ASSIGNED TASK ▸ For the material below, the expected output is exactly the lines between the line holding "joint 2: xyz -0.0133" and the line holding "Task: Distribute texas", inclusive, with pictures left out.

EXERCISE DATA ▸
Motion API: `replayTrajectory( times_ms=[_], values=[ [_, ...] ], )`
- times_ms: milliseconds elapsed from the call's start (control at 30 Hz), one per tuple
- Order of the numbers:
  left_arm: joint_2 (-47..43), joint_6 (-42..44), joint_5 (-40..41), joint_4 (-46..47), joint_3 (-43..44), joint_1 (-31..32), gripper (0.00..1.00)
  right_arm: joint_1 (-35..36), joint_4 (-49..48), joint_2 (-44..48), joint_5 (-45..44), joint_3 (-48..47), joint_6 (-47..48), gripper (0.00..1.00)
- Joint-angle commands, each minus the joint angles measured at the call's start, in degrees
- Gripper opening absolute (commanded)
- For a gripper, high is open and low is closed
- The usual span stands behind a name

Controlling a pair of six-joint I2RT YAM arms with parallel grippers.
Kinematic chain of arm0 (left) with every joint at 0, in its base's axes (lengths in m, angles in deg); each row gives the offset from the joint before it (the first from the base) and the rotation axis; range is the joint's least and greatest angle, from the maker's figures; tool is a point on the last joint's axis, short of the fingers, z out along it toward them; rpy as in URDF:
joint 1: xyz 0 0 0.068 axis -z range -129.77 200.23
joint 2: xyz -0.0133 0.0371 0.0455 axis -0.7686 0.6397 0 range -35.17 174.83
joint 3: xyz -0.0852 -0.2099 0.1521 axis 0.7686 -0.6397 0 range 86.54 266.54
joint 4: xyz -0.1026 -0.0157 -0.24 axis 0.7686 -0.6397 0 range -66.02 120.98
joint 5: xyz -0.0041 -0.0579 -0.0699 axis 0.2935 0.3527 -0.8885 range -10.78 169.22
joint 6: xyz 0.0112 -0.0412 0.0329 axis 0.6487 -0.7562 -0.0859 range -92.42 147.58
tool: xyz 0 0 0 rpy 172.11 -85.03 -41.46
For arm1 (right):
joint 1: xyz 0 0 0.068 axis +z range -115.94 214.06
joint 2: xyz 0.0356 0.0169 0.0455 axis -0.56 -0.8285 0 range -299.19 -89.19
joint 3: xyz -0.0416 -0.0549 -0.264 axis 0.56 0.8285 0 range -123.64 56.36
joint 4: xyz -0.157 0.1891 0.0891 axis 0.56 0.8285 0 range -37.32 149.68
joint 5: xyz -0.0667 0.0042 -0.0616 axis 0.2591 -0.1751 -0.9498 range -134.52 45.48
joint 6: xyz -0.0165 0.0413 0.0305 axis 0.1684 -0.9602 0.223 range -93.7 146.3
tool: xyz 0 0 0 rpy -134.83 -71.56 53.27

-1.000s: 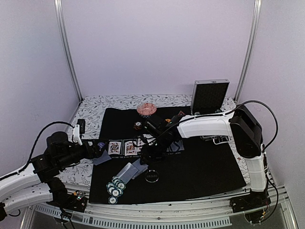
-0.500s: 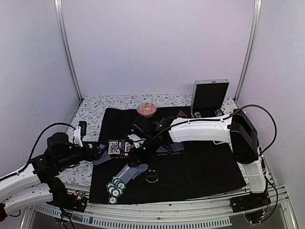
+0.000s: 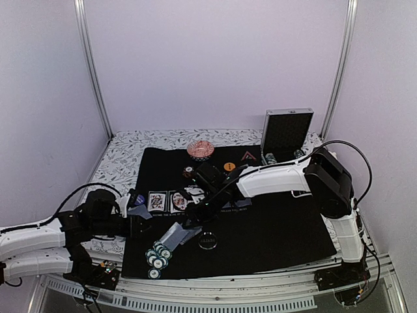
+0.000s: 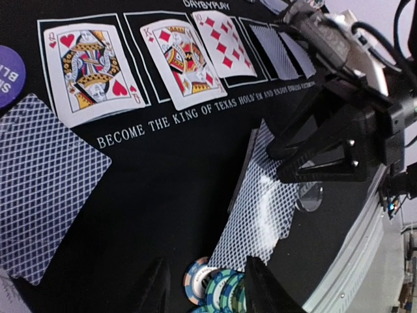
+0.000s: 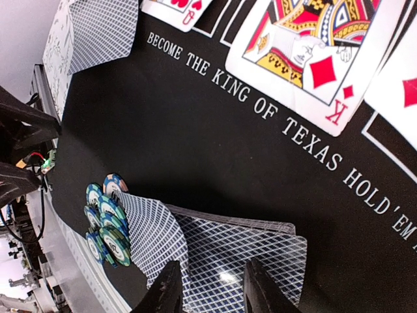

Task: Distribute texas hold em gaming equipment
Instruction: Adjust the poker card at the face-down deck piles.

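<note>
A deck of blue-grey-backed cards lies fanned on the black mat, beside a cluster of teal poker chips. My right gripper hovers over the deck, jaws apart, nothing visibly pinched. My left gripper is low at the mat's left edge, open, pointing at the chips and the deck. A single face-down card lies to its left, beside a blue button. Queen, king and ten lie face up.
A clear round button sits right of the deck. At the back stand a red chip stack, an orange button, a triangle and the open silver case. The floral cloth surrounds the mat.
The left arm has dropped lower and pulled toward the near edge, its jaws narrowing. The right gripper has swung left and down onto the deck, its jaws also narrowing.
</note>
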Motion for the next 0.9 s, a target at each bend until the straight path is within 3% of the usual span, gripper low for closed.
replayTrajectory(
  times_ms=[0, 567, 667, 733, 867],
  values=[
    [4.64, 0.32, -4.35, 3.19, -1.18, -0.44, 0.38, -0.64, -5.67, -0.18, 4.31, 3.01, -0.81, 0.34],
    [20.40, 1.87, -12.23, 14.09, -2.26, -0.14, 0.29, -0.99, -14.60, -1.22, 12.76, 6.59, -4.73, 0.25],
    [21.14, 2.13, -12.59, 14.71, -2.12, -0.01, 0.29, -1.04, -15.32, -1.49, 13.04, 6.92, -5.34, 0.18],
    [20.89, 2.27, -12.62, 14.66, -2.13, 0.08, 0.29, -1.04, -15.50, -1.39, 13.13, 6.95, -5.66, 0.08],
    [19.00, 3.10, -12.13, 13.73, -1.70, 0.09, 0.29, -1.10, -14.90, -0.92, 12.92, 6.76, -5.90, 0.03]
  ],
)
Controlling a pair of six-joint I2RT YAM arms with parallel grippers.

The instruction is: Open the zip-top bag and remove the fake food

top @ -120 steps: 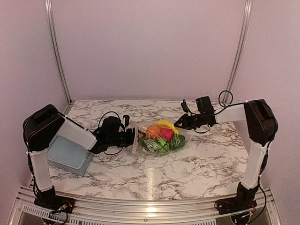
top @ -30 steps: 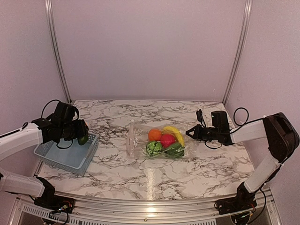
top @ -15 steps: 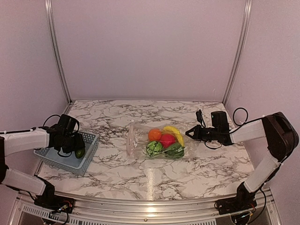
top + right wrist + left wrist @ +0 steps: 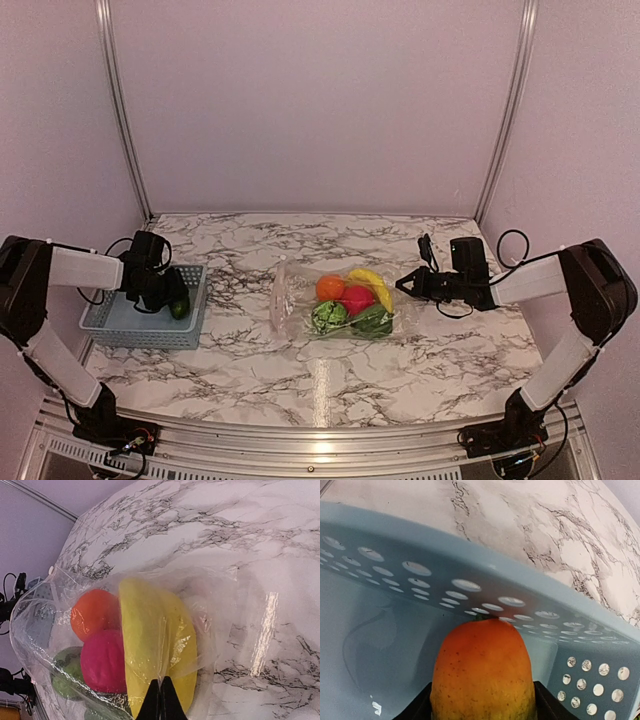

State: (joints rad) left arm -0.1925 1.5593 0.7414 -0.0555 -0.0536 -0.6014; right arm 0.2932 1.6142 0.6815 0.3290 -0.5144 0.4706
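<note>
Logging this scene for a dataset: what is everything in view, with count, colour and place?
clear crinkly zip-top plastic bag: one, see-through, table centre
round orange toy ball: one, orange, in bag
red toy fruit: one, red, in bag
yellow toy banana: one, yellow, in bag
dark-green toy vegetables: two, green, in bag
perforated plastic basket: one, light blue, table left
orange-yellow toy fruit: one, orange-yellow, in basket
marbled table: one, white-grey, underneath
left gripper: one, black, gripping that fruit
right gripper: one, black, pinching bag's right edge

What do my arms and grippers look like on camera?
Both the left arm and right arm have white box-shaped links, black rounded joints and loose black cable loops. The left gripper and right gripper are black, two-fingered; no markings legible.
</note>
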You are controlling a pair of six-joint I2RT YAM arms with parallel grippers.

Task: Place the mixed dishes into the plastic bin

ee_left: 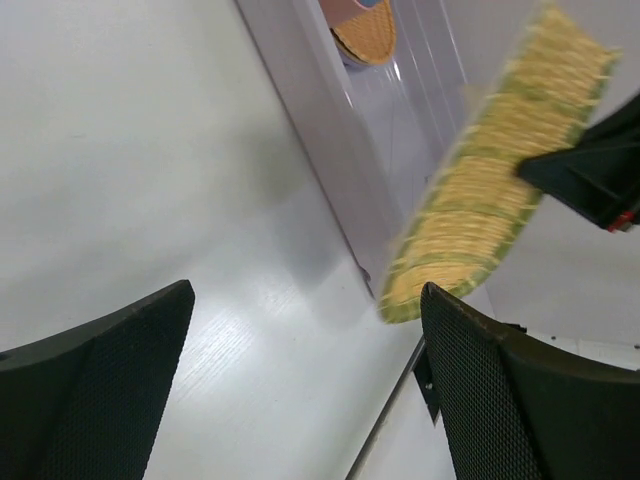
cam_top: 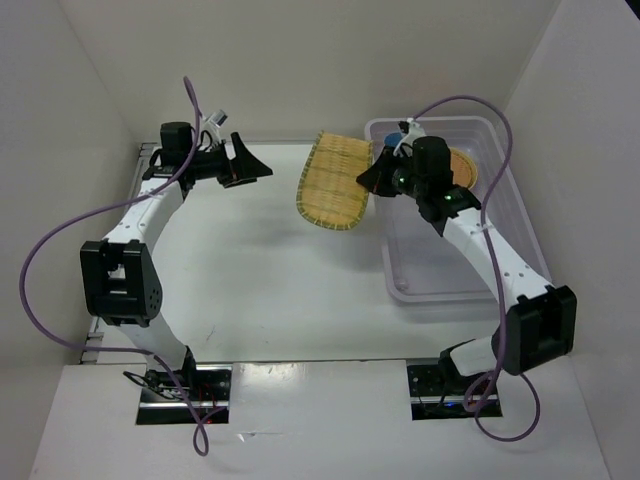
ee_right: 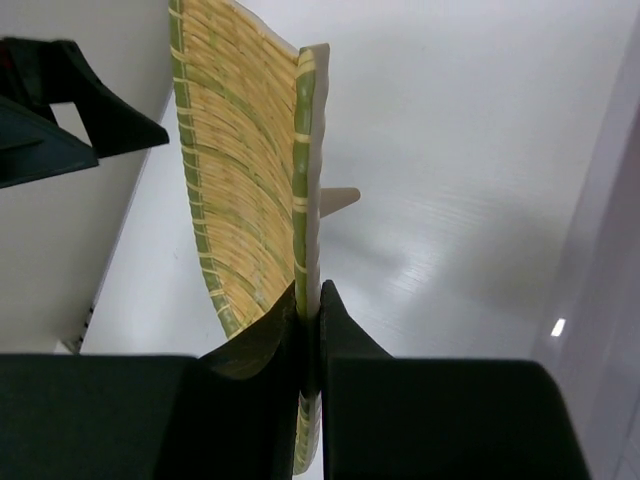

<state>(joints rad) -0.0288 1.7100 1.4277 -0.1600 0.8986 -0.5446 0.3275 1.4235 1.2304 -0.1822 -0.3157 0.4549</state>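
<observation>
Plate point(cam_top: 335, 182), squarish yellow weave, green rim, tilted, in right claw point(ee_right: 311, 312)

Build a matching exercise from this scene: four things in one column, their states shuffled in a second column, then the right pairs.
Things
1. left gripper
2. right gripper
3. square woven plate
4. round woven plate

States
A. lying inside the bin
B. held up off the table, beside the bin
C. open, holding nothing
D. shut on a plate's rim

Pairs: 1-C, 2-D, 3-B, 4-A
</observation>
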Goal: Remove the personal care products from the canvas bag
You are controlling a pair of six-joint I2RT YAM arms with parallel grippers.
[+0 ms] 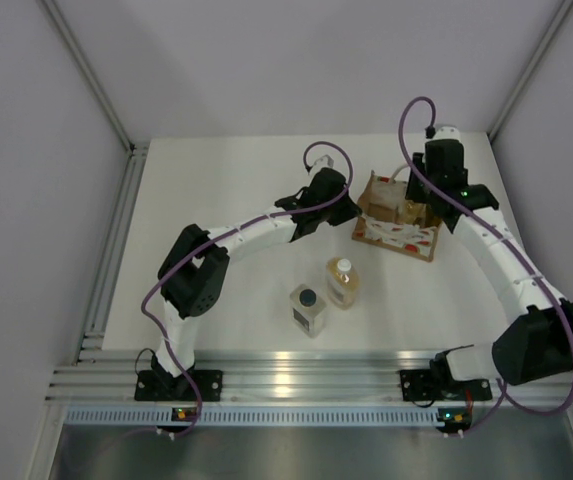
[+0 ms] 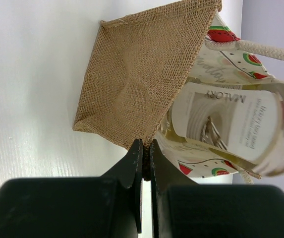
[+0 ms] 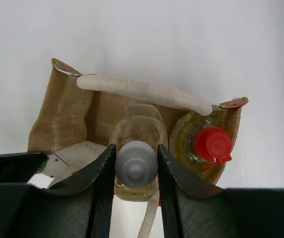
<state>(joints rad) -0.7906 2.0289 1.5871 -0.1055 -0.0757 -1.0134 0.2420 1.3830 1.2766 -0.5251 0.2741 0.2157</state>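
Note:
The canvas bag [image 1: 396, 232] stands at the far middle of the table, tan with a white panel and red marks. My left gripper [image 1: 354, 210] is shut on its left edge seam [image 2: 145, 159]. My right gripper [image 1: 426, 205] is over the bag's mouth, its jaws shut on the pale cap [image 3: 136, 166] of an amber bottle [image 3: 138, 126]. This bottle's labelled body shows in the left wrist view [image 2: 231, 126]. A yellow bottle with a red cap [image 3: 211, 145] stands in the bag beside it. A square clear bottle with a dark cap [image 1: 308, 308] and an amber bottle [image 1: 342, 283] stand on the table.
A cream loop handle [image 3: 142, 91] lies across the bag's far rim, just beyond the two bottles. Grey walls and metal rails [image 1: 116, 250] border the white table. The two bottles on the table stand between the arms, nearer the front edge.

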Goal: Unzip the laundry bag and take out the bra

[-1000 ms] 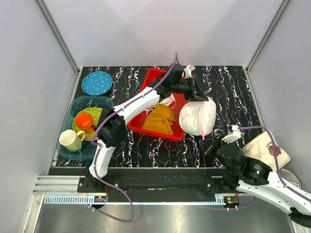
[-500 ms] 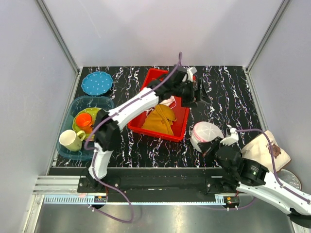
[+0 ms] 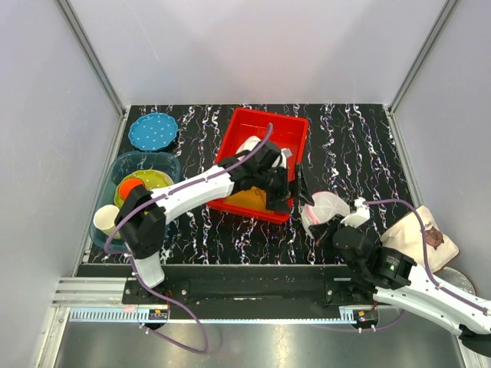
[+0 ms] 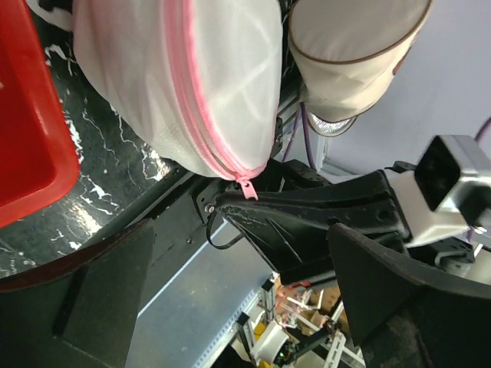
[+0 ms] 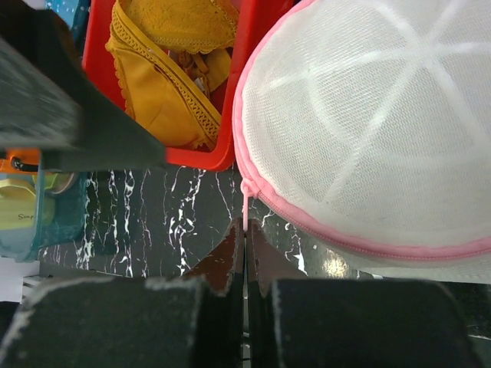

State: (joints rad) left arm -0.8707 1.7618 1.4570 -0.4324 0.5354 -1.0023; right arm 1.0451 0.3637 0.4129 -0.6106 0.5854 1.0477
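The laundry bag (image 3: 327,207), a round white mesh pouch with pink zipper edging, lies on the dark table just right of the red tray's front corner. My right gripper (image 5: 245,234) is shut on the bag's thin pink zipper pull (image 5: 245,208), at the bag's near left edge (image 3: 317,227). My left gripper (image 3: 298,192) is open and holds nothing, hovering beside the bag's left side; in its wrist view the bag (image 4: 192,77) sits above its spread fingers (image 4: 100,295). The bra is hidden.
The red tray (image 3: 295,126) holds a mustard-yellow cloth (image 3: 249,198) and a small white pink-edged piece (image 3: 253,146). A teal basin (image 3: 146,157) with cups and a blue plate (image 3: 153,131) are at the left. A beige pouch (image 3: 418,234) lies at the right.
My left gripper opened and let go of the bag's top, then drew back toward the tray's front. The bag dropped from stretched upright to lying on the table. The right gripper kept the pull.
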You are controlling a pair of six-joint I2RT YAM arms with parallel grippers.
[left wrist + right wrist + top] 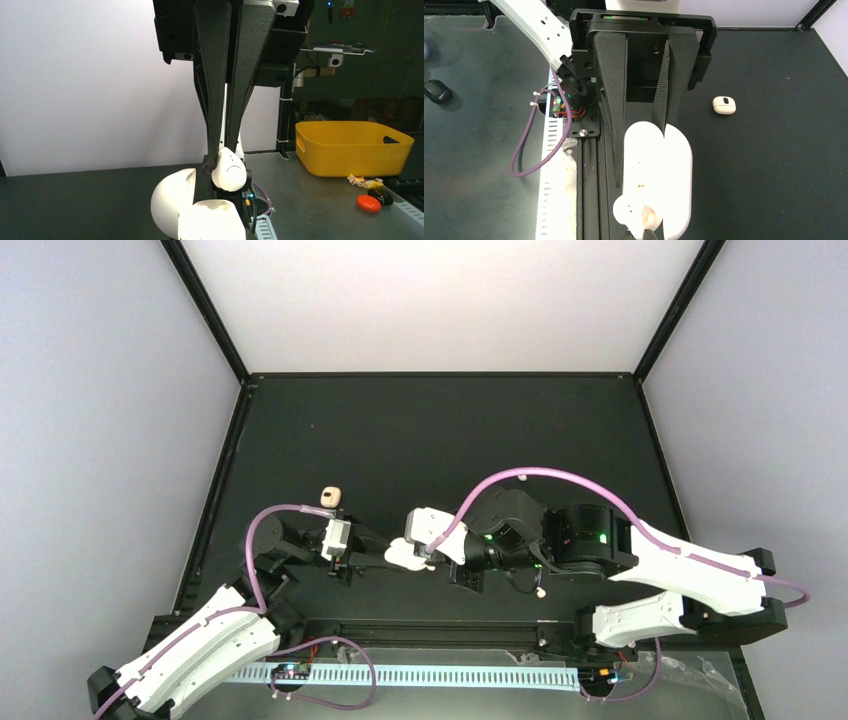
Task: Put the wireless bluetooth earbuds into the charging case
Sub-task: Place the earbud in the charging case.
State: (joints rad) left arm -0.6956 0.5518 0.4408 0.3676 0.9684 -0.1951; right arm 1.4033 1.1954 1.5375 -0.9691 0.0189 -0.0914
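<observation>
The left pincer (223, 152) is clamped on one earbud (230, 174), probably light and slippery. The right pincer (639, 157) grips the glossy charging case (676, 180) by one open half.

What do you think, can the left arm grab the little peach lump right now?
Probably not yet. The peach lump lies close beside the left arm with nothing between, but its jaws are shut on an earbud over the charging case.

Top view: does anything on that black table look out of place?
A small peach-tan lump with a dark spot lies alone on the table, apart from the held earbud and charging case. It belongs to neither. Nothing looks spilled or broken.
</observation>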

SOLUTION FOR THIS EXERCISE ▸
joint 2: xyz -0.0133 0.0371 0.0455 axis -0.7686 0.6397 0 range -35.17 174.83
joint 3: xyz -0.0852 -0.2099 0.1521 axis 0.7686 -0.6397 0 range 86.54 266.54
joint 4: xyz -0.1026 -0.0157 -0.24 axis 0.7686 -0.6397 0 range -66.02 120.98
joint 5: xyz -0.0041 -0.0579 -0.0699 axis 0.2935 0.3527 -0.8885 range -10.78 169.22
joint 6: xyz 0.0112 -0.0412 0.0329 axis 0.6487 -0.7562 -0.0859 range -92.42 147.58
tool: xyz 0 0 0 rpy 172.11 -85.03 -41.46
For arm1 (right):
joint 1: xyz 0 0 0.068 axis +z range -115.94 214.06
joint 2: xyz 0.0356 0.0169 0.0455 axis -0.56 -0.8285 0 range -299.19 -89.19
joint 3: xyz -0.0416 -0.0549 -0.264 axis 0.56 0.8285 0 range -123.64 56.36
joint 4: xyz -0.157 0.1891 0.0891 axis 0.56 0.8285 0 range -37.32 149.68
joint 5: xyz -0.0667 0.0042 -0.0616 axis 0.2591 -0.1751 -0.9498 range -134.52 45.48
joint 6: xyz -0.0165 0.0413 0.0305 axis 0.1684 -0.9602 0.223 range -93.7 146.3
tool: xyz 0 0 0 rpy -134.83 -71.56 53.27

-1.000s: 
-0.500s: 
+0.000s: 
+0.000s: 
+0.000s: 

Task: Distribute texas hold em gaming equipment

The required response has been given in full.